We use Envoy+go-control-plane at Railway as a forward proxy to distribute incoming requests to our users' deployments. When we switched to Envoy (from Traefik) at around 10k upstreams, config upserts took just a few seconds. Now, at around 16k routes, upserts can take 30s or more.

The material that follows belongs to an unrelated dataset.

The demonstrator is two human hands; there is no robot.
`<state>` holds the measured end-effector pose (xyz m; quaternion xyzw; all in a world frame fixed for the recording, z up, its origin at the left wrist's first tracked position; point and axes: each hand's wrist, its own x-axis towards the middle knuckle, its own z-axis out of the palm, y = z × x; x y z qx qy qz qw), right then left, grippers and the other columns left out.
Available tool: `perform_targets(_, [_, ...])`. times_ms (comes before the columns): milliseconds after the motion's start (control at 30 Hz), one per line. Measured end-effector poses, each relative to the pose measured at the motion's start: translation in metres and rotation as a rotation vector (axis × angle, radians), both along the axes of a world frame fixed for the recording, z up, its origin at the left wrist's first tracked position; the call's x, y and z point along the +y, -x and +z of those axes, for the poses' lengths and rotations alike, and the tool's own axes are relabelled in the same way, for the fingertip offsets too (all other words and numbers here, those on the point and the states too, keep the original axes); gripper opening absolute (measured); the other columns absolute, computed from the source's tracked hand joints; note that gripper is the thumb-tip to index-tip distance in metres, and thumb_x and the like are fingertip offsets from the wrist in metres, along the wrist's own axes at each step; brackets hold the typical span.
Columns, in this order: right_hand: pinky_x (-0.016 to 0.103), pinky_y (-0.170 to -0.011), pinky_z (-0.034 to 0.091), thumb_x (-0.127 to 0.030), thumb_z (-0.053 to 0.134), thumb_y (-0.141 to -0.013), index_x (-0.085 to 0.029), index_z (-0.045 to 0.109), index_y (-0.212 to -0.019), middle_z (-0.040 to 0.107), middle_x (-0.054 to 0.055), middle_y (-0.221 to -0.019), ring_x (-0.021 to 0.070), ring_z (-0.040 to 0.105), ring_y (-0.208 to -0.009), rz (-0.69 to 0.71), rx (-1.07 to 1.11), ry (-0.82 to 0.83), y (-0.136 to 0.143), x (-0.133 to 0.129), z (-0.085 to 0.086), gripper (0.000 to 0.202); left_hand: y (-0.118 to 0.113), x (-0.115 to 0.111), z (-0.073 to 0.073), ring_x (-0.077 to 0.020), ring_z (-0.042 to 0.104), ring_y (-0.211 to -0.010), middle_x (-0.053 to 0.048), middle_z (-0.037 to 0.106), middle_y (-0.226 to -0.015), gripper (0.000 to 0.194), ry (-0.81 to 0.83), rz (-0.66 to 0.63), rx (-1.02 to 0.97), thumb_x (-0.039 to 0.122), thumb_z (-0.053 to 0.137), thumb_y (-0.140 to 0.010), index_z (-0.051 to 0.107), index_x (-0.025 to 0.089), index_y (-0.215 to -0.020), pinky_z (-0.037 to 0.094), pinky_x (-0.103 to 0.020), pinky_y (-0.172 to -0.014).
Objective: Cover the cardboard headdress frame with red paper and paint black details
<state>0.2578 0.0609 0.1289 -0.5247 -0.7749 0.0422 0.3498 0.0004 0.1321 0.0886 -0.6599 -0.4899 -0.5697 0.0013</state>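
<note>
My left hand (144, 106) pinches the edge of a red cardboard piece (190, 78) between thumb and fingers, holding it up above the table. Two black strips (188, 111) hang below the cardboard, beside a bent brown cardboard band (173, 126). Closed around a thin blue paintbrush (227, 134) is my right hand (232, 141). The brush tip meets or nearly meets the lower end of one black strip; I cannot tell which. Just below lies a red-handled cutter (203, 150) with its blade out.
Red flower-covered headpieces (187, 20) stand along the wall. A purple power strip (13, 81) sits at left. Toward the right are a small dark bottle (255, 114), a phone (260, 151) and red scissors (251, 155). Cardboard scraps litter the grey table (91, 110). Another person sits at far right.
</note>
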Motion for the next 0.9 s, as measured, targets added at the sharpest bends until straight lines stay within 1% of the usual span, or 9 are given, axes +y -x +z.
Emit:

Each of our users' deployment has:

STATIC cluster pointing to IP + PORT
Virtual host mapping domain(s) to cluster
Filter chain w/ inline SSL certificates

🔍 snippet from /config_dump

[
  {
    "version_info": "3bef5398bedcf6e33c5666d200a3e731b68f9461e2688eca2bc7ad974b9b97b8",
    "last_updated": "2022-02-12T20:50:46.362Z",
    "cluster": {
      "@type": "type.googleapis.com/envoy.config.cluster.v3.Cluster",
      "name": "clst_10_138_0_83_6637",
      "type": "STATIC",
      "load_assignment": {
        "cluster_name": "clst_10_138_0_83_6637",
        "endpoints": [ {
          "lb_endpoints": [ {
            "endpoint": {
              "address": { "socket_address": { "address": "10.138.0.83", "port_value": 6637 } }
            }
          }]
        }]
      }
    }
  },
  {
    "name": "flch_example_com",
    "filter_chain_match": { "server_names": [ "example.com" ] },
    "filters": [
      {
        "name": "envoy.filters.network.http_connection_manager",
        "typed_config": {
          "@type": "type.googleapis.com/envoy.extensions.filters.network.http_connection_manager.v3.HttpConnectionManager",
          "stat_prefix": "https",
          "rds": {
            "config_source": { "ads": {}, "resource_api_version": "V3" },
            "route_config_name": "https_route_config"
          },
          "http_filters": [ { "name": "envoy.filters.http.router" } ],
          "http2_protocol_options": {},
          "use_remote_address": true,
          "upgrade_configs": [ { "upgrade_type": "websocket" } ]
        }
      }
    ],
    "transport_socket": {
      "name": "envoy.transport_sockets.tls",
      "typed_config": {
        "@type": "type.googleapis.com/envoy.extensions.transport_sockets.tls.v3.DownstreamTlsContext",
        "common_tls_context": {
          "alpn_protocols": [ "h2", "http/1.1" ],
          "tls_certificate_sds_secret_configs": [{
            "name": "scrt_pan_example_com",
            "sds_config": { "ads": {}, "resource_api_version": "V3" }
          }]
        }
      }
    }
  },
  {
    "name": "vhst_example_com_10_138_0_83_6637",
    "domains": [ "example.com", "example.com:443" ],
    "routes": [{
      "match": { "prefix": "/" },
      "route": {
        "cluster": "clst_10_138_0_83_6637",
        "timeout": "0s",
        "upgrade_configs": [ { "upgrade_type": "websocket" } ]
      },
      "name": "rout_example_com_10_138_0_83_6637"
    }]
  },
  {
    "name": "scrt_example_com",
    "version_info": "4c2416216592e1bfdd4f9c5eb0e9dc4da324a18e0d12a340866afe87cd6d911c",
    "last_updated": "2022-02-14T22:23:42.130Z",
    "secret": {
      "@type": "type.googleapis.com/envoy.extensions.transport_sockets.tls.v3.Secret",
      "name": "scrt_example_com",
      "tls_certificate": {
        "certificate_chain": { "inline_bytes": "..." },
        "private_key": { "inline_bytes": "..." }
      }
    }
  }
]

We upsert the above resources over DELTA_GRPC v3 with ADS on every user deployment (roughly every ~5 seconds) which seems to keep Envoy consistently pinned between 100-200% CPU usage (running on 32 vCPU / 120GB VM).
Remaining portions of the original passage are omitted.